RA-FLSs represent severe factors associated with joint cartilage erosion, as a consequence of RA-FLSs tumor-like behavior such as increased cell number, inflammatory response mediation, and aggressive phenotypes acquirement [17]. Accumulating literature has more recently placed an increasing emphasis on the important role of lncRNAs in the development and progression of RA including ZFAS1, whose upregulated expression has been implicated in RA-FLS with studies suggesting it contributes to the promotion of cell migration and invasion [18]. The long non-coding interleukin-7 receptor has been previously reported to promote RA-FLS proliferation, cell cycle distribution and hinder apoptosis [19]. During the current study, we aimed to investigate the functional roles of PVT1 in RA-FLS in an attempt to further elucidate the finer mechanisms associated with the pathogenesis of RA. Our key findings suggested that PVT1 knockdown suppressed RA-FLS proliferation, inflammation and facilitated apoptosis by upregulating sirt6 via the inhibition of the sirt6 promoter methylation.

A central finding of the current study revealed that the expression of PVT1 was elevated while the expression of sirt6 was diminished in the synovial tissue as well as the RA-FLS of RA rats when compared with healthy controls. Besides, sirt6 was verified to be regulated by PVT1 which could bind to sirt6 promoter region. Upregulation of PVT1 in cancerous tissue has been flagged as an important player in the tumorigenesis of cancers including that of clear cell renal cell carcinoma [20], esophageal squamous cell carcinoma [21] and osteosarcoma [22], among which PVT1 knockdown or silencing was reported to exert a suppressive effect on the processes of proliferation, migration, and tumor growth.
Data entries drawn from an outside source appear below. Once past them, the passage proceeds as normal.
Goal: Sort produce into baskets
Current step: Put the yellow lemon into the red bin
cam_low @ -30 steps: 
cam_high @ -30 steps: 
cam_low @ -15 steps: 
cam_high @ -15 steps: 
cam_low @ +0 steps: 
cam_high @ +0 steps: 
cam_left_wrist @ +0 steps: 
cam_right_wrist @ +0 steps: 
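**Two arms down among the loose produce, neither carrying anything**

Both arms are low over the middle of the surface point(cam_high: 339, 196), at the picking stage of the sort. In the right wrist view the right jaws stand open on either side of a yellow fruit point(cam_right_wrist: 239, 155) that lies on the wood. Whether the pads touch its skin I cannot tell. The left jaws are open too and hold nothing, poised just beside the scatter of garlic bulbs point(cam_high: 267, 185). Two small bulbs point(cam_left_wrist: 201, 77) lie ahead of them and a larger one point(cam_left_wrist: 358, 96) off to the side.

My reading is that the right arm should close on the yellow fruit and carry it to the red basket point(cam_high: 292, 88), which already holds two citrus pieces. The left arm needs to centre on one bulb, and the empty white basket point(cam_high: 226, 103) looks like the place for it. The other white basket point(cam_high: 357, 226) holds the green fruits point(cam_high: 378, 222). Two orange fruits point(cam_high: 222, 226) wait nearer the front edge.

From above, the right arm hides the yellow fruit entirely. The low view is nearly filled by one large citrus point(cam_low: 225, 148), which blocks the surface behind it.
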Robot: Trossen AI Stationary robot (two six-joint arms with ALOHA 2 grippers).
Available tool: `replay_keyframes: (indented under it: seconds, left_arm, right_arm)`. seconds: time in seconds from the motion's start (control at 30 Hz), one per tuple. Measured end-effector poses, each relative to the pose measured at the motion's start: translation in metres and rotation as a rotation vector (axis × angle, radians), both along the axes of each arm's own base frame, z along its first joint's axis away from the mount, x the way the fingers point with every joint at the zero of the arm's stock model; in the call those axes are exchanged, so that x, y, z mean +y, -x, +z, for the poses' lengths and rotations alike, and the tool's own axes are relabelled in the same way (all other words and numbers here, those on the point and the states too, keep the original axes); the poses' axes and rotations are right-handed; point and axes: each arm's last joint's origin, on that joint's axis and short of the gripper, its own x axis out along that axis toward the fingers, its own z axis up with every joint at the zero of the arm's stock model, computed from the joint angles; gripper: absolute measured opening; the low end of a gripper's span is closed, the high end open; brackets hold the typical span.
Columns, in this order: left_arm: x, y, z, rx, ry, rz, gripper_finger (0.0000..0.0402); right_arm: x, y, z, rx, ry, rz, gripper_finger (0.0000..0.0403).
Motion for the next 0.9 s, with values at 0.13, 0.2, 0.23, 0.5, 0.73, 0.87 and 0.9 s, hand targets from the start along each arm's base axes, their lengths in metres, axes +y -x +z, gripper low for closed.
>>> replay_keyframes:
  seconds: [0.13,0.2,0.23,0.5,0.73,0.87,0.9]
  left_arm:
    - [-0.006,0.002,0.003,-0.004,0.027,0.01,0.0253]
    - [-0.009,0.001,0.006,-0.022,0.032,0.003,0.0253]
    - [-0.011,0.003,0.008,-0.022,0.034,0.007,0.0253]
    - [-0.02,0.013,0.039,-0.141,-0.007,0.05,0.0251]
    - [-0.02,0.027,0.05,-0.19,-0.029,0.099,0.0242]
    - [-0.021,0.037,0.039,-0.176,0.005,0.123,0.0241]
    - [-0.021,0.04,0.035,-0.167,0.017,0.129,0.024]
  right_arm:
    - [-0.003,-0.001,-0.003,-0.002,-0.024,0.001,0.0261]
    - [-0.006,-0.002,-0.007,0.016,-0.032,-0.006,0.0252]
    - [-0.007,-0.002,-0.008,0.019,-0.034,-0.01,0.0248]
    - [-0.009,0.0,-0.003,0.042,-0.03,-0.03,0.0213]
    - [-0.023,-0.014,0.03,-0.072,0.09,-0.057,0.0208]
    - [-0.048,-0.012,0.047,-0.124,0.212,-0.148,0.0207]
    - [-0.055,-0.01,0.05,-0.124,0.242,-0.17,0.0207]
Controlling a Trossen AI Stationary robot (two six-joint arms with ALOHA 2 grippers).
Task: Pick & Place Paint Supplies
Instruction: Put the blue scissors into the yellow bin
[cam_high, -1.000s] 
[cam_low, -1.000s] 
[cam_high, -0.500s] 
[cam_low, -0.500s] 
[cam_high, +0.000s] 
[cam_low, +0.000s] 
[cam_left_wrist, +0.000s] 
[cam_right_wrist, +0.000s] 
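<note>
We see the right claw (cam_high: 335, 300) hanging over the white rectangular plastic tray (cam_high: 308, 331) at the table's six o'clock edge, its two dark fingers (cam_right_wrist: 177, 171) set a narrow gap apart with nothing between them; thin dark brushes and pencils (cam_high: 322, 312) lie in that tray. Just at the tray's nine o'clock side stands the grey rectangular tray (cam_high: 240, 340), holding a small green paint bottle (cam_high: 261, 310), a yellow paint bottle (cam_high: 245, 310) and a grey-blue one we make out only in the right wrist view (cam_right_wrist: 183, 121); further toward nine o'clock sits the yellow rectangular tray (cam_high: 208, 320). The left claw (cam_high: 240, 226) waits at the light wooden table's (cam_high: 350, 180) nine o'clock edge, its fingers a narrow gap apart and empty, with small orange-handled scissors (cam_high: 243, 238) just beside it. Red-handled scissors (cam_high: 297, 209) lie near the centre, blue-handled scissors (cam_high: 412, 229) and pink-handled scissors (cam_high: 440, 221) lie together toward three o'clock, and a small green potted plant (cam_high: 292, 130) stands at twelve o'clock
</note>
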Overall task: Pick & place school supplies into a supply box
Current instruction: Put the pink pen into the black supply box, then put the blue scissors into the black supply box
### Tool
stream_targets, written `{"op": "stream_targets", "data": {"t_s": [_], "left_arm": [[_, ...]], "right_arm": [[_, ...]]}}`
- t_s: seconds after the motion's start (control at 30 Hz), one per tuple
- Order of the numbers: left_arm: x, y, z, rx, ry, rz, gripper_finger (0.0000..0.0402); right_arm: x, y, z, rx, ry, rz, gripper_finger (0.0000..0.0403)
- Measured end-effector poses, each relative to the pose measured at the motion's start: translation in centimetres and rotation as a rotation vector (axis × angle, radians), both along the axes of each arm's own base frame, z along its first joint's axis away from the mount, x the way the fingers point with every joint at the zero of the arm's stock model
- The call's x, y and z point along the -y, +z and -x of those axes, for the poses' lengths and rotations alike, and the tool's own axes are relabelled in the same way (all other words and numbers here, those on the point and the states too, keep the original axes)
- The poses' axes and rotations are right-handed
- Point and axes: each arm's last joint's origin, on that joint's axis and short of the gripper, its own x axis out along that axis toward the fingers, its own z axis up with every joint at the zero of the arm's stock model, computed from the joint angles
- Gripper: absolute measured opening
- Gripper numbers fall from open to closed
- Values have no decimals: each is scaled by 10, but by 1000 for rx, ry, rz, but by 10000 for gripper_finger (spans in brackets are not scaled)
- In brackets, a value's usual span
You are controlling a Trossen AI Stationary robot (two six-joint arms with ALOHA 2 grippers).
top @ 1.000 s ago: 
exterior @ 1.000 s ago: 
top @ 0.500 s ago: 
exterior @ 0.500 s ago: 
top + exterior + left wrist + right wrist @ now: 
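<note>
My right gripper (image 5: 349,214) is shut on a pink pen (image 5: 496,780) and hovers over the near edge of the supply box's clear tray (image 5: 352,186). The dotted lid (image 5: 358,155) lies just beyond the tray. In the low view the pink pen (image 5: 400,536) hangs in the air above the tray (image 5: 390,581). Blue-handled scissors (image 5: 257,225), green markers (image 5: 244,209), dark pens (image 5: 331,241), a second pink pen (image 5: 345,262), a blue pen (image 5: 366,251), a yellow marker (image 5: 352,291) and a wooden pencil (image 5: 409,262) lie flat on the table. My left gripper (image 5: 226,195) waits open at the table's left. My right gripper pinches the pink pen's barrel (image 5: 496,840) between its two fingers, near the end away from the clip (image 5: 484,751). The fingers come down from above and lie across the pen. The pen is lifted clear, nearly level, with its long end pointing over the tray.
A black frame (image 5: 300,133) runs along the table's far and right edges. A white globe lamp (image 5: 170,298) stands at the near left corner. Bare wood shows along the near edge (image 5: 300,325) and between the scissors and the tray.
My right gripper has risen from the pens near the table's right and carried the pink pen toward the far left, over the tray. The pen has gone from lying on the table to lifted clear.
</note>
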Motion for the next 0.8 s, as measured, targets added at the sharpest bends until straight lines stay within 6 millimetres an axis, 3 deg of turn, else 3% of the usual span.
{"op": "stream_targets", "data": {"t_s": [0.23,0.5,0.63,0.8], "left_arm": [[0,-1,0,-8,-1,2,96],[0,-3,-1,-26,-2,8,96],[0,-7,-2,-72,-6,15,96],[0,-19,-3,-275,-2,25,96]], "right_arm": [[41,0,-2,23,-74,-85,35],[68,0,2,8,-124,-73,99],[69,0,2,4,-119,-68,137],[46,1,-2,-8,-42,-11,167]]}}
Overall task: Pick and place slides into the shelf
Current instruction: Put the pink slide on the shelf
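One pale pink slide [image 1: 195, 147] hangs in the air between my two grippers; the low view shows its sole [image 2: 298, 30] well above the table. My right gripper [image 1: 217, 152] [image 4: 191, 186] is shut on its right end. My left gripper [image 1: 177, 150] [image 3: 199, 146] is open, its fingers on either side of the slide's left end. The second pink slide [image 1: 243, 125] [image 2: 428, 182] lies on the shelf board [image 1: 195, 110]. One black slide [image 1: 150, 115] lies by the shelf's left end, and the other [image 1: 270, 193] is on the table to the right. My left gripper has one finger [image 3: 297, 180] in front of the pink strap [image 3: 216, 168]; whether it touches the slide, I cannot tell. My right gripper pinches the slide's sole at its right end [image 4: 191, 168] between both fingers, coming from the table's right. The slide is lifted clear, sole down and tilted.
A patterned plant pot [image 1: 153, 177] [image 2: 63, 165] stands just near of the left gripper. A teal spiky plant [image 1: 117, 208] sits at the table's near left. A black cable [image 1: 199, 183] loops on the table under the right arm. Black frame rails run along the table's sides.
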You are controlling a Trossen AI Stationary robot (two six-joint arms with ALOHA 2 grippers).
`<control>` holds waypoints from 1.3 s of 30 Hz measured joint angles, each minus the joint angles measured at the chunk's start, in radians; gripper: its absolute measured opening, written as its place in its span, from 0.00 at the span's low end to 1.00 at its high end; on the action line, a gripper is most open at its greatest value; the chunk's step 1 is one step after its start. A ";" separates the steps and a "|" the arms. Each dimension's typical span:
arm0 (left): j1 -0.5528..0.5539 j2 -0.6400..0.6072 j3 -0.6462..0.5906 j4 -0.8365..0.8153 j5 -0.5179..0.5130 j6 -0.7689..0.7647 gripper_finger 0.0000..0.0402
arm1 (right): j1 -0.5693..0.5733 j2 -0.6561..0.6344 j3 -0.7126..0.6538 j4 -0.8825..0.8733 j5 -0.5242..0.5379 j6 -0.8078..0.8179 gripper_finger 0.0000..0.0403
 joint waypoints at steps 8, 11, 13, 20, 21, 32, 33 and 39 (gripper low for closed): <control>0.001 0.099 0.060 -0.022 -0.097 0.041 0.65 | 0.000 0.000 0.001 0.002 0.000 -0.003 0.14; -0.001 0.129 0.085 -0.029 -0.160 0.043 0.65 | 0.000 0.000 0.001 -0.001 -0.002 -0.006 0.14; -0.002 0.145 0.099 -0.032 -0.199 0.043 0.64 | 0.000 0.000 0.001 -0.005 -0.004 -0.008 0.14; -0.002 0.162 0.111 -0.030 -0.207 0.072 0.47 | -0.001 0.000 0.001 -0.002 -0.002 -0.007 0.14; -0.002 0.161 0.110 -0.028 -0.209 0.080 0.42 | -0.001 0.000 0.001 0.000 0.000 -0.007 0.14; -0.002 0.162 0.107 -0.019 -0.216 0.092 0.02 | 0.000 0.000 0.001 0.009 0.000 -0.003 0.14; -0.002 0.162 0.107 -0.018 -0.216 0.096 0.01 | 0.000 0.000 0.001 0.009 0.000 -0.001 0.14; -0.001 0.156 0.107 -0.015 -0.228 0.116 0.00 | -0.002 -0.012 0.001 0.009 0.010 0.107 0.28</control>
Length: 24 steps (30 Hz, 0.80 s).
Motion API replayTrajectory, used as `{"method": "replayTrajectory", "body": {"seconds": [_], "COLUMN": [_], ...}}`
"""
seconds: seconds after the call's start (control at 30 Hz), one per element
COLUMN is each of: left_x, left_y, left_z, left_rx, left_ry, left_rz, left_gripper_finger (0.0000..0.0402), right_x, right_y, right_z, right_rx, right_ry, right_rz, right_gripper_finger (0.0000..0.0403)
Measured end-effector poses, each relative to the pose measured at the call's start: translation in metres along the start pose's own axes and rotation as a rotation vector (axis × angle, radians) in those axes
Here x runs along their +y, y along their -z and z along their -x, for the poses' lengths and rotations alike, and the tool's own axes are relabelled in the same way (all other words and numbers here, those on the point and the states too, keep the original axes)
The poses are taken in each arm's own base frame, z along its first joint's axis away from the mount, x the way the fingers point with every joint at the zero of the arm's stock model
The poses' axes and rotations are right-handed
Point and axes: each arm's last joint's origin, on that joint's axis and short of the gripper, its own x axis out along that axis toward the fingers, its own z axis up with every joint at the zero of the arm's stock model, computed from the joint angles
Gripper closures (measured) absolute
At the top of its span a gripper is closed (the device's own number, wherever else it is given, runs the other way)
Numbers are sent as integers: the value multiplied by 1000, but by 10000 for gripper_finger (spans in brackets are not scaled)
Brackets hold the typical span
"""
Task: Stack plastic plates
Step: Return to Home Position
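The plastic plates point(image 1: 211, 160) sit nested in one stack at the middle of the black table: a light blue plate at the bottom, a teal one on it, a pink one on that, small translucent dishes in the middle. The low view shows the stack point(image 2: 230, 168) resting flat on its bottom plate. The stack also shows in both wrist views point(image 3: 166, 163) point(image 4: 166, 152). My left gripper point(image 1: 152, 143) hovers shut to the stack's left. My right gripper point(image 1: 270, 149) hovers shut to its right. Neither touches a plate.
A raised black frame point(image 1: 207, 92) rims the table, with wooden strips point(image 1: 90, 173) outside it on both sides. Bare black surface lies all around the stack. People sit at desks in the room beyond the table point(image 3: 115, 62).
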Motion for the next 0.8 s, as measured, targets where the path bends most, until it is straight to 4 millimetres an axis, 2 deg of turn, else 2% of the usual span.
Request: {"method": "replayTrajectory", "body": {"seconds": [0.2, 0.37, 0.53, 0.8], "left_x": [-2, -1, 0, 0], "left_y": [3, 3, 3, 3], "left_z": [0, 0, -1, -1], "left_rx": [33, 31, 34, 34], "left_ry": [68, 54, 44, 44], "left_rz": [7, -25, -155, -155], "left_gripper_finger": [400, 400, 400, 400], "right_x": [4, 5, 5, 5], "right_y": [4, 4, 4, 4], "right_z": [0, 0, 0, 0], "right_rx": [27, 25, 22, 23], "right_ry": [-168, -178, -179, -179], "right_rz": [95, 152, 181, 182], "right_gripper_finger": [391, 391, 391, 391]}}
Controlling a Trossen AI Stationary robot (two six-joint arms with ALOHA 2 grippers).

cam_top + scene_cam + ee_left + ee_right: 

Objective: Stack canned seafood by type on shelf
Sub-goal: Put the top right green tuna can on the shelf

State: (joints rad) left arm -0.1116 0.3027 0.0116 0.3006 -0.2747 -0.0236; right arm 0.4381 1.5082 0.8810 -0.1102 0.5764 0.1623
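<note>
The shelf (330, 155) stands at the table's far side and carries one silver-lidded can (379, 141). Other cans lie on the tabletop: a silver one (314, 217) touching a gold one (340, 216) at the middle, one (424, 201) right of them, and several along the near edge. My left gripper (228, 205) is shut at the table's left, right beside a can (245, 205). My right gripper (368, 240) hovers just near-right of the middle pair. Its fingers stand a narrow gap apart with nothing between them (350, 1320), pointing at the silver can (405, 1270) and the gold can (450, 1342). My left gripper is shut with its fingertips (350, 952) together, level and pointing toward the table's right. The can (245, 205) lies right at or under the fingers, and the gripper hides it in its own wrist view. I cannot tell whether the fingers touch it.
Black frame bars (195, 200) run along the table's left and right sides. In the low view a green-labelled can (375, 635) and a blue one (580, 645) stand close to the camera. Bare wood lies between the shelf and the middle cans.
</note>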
Studies have previously highlighted the potential of PVT1 as a therapeutic target for osteoarthritis with reports linking the upregulation of PVT1 and the distinct stimulation of chondrocyte apoptosis by sponging to microRNA-488-3p [13]. The mammalian sirtuin family is comprised of sirt1 to sirt7, with sirt6 reported to be located in the nucleus [23]. A previous study highlighted the potential anti-arthritic effects of sirt6, while the overexpression of sirt6 has been demonstrated to alleviate the severity of arthritis, suppress the inflammatory response as well as improve the degree of joint destruction in collagen-induced arthritis mice [15]. The overexpression of sirt6 has also been suggested to be a favorable factor in relation to chondrocyte replicative senescence prevention and IL-1β induced osteoarthritic changes [24]. Promoter hypermethylation is a crucial gene silencing mechanism that has been reported to be a potential indicator of future carcinogenesis [16]. PVT1 has been previously reported to play an oncogenic role in the process of prostate cancer with the downregulation of microRNA-146a expression by PVT1 promoting the methylation of the CPG island in its promoter region [25]. In the present study, methylation of sirt6 was identified in RA, as a result of the recruitment of DNA methyltransferases (DNMT1, DNMT3A and DNMT3B) to the sirt6 promoter region by PVT1.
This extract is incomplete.